TASK DESCRIPTION → Only the pictures are to be left out; write out the rest of the data exactly.

DATASET CONTENT →
+++++

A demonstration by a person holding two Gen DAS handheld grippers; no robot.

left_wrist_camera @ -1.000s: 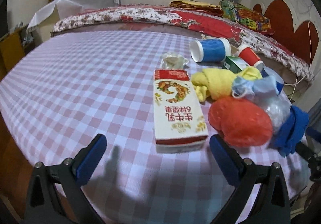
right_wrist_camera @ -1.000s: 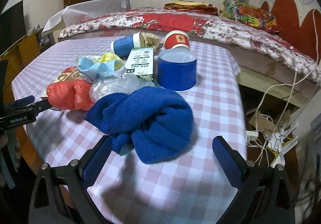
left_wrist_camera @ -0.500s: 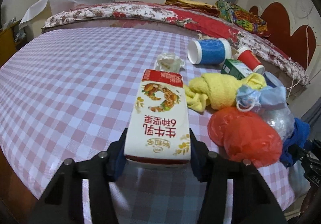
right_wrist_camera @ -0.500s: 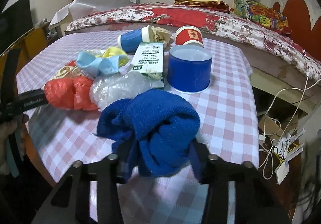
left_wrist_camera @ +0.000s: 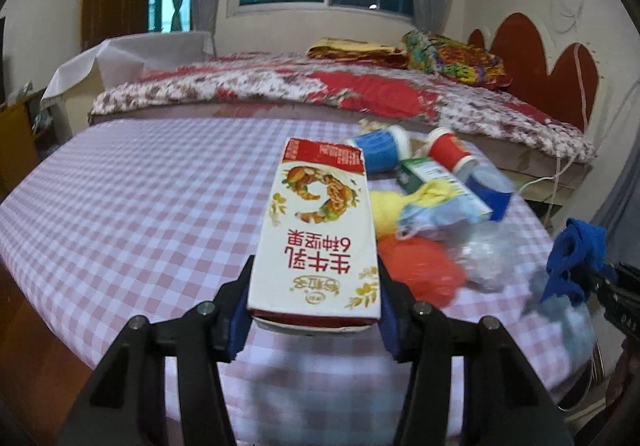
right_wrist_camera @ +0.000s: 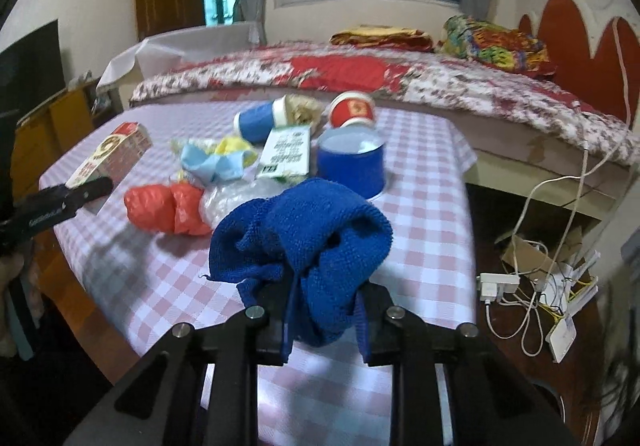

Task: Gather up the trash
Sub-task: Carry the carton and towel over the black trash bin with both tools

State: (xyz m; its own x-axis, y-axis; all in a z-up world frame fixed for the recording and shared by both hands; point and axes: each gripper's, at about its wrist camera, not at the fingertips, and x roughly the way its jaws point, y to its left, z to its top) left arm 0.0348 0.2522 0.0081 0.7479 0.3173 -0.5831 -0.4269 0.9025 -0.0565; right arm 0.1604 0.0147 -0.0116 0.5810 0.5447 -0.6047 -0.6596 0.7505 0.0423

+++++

THE ANSWER →
A demonstration by a person holding two Gen DAS handheld grippers; no robot.

left_wrist_camera @ -1.000s: 
right_wrist_camera @ -1.000s: 
left_wrist_camera @ -0.500s: 
right_wrist_camera @ -0.500s: 
left_wrist_camera @ +0.000s: 
right_wrist_camera @ +0.000s: 

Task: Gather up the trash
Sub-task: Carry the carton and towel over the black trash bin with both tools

State: (xyz m; its own x-axis, y-axis; all in a z-up world frame fixed for the recording and shared by both hands; point and axes: each gripper's, at about its wrist camera, not at the fingertips, and x roughly the way its jaws point, y to its left, z to its top) left arm 0.0348 0.2522 0.0081 0.7479 0.3173 -0.5831 -0.4269 0.9025 -0.0565; right arm 0.1604 0.0147 -0.0116 0.5810 0.5447 -0.6047 -0.6596 0.7505 0.0423

The output above is complete.